Taking inspiration from Dante’s Divine Comedy, Raewyn Hill has structured this piece into the same three major sections of the classic text: Inferno, Purgatorio and Paradiso. Despite the cool spring evening, I could feel the heat rising inside me as the show started and we entered the first circle of hell. The varied tortured souls and monsters found in Inferno crawled and climbed onto the vast stage, eliciting feelings of pain and suffering with jagged movements. Within the torment moments of beauty still emerged, particularly during a point of stillness with the dancers lying across the stairs on their backs with their heads pointed towards the audience, resembling the frozen lake of sinners.
The first sight of Tyler Hill’s expansive set is staggering. Ascending upwards to the point of being eye-level with the dress circle and descending downwards to being almost in the lap of the first row, the grandiosity of this design perfectly fits this story and has enabled daring choreography (a staple in a Co3 production).
Inferno, Architect of the Invisible. Photography by Daniel James Grant.
There was a clear transition moving into Purgatory. Ian Grandage’s string and percussion-driven composition moved from the sinister sounds of the Inferno to a calmer state that had me excited to hear what evolution would come next. Previously wearing nude coloured underwear and shorts the dancers became half-dressed, some wearing just tops and others wearing just bottoms. The limbo state of Purgatory was evident. The movement started to feel more fluid and brighter. At one-point Zendrea Giraudo was lifted as she curled in on herself and gently rotated across the careful hands of the other dancers.

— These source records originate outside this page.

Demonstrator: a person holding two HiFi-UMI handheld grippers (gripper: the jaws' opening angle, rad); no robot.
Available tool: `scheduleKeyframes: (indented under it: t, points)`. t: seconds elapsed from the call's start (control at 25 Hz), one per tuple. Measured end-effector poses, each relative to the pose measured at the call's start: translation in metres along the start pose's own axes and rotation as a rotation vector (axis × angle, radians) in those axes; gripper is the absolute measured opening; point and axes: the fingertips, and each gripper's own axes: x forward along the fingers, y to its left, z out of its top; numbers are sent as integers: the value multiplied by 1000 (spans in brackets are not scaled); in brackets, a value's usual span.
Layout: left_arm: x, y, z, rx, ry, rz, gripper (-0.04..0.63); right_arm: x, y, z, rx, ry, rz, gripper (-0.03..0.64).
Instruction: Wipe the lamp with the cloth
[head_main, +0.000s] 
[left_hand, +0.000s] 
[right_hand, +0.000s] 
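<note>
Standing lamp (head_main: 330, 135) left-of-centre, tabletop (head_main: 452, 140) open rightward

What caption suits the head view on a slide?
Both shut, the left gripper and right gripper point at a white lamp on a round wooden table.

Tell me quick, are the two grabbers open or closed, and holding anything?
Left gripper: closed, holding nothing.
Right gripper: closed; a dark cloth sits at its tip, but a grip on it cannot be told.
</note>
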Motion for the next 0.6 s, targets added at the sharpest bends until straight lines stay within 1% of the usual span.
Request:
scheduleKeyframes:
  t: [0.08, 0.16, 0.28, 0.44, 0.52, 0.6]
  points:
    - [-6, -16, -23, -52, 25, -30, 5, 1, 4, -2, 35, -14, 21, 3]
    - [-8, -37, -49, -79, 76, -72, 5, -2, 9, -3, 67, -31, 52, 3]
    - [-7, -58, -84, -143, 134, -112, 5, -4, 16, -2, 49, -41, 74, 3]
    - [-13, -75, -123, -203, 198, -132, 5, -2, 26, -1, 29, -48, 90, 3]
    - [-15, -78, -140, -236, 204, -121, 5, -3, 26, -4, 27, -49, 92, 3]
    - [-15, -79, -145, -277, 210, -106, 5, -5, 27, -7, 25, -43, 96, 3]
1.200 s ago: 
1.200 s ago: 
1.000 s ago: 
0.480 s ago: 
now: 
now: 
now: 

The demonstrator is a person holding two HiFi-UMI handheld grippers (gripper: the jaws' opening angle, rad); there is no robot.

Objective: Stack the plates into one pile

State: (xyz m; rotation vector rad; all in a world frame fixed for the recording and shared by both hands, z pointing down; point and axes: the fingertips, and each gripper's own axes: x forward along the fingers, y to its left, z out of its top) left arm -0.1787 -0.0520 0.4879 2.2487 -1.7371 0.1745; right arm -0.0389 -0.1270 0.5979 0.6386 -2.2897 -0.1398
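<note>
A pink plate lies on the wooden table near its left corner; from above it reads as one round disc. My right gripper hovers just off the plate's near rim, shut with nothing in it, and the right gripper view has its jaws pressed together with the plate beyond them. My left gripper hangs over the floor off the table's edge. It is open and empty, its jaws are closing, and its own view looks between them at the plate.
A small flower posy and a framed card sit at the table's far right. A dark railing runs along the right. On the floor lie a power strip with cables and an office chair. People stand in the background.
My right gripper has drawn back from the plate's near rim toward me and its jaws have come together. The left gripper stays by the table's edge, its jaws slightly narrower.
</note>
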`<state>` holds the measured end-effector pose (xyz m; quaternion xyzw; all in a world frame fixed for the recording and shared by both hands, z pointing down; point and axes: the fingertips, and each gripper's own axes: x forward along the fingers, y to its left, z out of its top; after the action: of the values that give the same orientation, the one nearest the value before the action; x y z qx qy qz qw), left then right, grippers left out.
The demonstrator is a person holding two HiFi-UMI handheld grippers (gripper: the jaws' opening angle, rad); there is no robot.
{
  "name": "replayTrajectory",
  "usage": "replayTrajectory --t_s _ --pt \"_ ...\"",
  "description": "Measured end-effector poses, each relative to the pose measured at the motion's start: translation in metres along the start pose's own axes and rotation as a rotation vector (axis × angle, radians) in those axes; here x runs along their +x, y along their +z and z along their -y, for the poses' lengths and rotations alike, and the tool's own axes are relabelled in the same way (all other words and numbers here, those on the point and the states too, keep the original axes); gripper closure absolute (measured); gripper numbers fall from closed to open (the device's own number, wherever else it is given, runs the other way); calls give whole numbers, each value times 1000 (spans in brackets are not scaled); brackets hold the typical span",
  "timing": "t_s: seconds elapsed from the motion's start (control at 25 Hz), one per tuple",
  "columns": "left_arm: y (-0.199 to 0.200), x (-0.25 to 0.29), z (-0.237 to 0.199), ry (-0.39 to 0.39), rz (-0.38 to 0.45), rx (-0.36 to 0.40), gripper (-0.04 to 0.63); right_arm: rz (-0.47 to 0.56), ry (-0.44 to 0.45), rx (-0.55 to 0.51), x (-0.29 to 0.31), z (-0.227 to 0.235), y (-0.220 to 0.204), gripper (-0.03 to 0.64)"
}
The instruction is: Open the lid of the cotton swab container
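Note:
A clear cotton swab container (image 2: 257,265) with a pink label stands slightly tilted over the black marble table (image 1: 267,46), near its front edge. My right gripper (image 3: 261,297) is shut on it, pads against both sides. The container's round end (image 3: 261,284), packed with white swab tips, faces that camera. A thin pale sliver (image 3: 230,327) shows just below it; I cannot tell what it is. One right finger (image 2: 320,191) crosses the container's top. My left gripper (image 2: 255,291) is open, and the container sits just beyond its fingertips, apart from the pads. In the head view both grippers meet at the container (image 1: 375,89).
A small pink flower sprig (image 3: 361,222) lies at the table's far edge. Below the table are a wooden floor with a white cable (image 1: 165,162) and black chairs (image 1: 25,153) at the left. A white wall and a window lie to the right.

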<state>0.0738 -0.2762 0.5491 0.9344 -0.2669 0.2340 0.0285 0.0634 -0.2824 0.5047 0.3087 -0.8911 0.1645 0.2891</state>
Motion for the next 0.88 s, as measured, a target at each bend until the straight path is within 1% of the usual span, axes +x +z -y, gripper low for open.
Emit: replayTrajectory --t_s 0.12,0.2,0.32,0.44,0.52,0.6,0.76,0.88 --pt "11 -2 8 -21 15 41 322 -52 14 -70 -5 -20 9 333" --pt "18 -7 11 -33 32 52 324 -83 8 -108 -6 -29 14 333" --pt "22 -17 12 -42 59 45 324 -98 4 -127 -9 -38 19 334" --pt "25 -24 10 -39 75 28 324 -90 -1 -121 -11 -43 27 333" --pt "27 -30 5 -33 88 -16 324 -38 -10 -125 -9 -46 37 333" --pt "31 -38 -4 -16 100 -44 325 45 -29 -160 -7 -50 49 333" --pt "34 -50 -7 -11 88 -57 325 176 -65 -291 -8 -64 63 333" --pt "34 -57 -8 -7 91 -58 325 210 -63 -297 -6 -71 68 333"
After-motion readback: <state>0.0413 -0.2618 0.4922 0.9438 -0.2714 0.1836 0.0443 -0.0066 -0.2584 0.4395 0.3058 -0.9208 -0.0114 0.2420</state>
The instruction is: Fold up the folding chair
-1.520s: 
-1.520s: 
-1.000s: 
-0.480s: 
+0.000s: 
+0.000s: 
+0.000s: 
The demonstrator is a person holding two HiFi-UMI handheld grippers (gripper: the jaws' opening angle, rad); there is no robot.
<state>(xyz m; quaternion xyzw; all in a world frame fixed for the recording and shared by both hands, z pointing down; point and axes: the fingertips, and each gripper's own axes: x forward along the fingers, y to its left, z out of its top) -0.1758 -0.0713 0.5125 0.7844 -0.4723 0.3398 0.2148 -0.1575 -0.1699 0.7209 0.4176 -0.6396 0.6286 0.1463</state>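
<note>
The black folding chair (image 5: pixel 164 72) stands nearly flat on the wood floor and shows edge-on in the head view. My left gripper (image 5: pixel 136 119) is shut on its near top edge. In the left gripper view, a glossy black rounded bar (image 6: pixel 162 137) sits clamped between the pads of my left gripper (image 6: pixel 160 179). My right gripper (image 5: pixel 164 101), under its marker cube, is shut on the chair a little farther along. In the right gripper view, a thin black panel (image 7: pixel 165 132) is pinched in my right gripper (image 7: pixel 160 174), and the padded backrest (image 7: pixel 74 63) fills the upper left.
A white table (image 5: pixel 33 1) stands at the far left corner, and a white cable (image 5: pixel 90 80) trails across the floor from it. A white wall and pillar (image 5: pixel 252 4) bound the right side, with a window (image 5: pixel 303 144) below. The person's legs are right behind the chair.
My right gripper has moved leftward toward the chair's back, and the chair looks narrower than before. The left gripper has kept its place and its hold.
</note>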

Paradiso, Architect of the Invisible. Photography by Emma Fishwick.
A bar of light that was suspended halfway above the stage during Purgatory lifted to create a beautiful wall of luminosity, letting us know we were entering Paradiso. Feeling like a refreshing wave had washed over the audience, the sounds of nature and the site of vibrant colour invited us into a new state. The dancers were now fully clothed in bright colours and soft fabrics, the change of clothing enabling me to see them in a completely different way. Where Inferno was dark and gritty, Paradiso was sparkling and joyous. However, all sections felt layered and evocative.
Having started with a weeklong endurance exercise on Nyoongar and Gubrun Country, the show has maintained the spirit of perseverance and tenacity from which it initially evolved. Although those with greater familiarity of the Divine Comedy may recognise more within Architect of the Invisible that relates to the poem, the key themes that run through this piece such as transformation, connection and endurance, are clear as day.
Allow yourself to become enthralled and consumed by the Architect of the Invisible.
Architect of the Invisible is on now at The Heath Ledger Theatre through to October 15.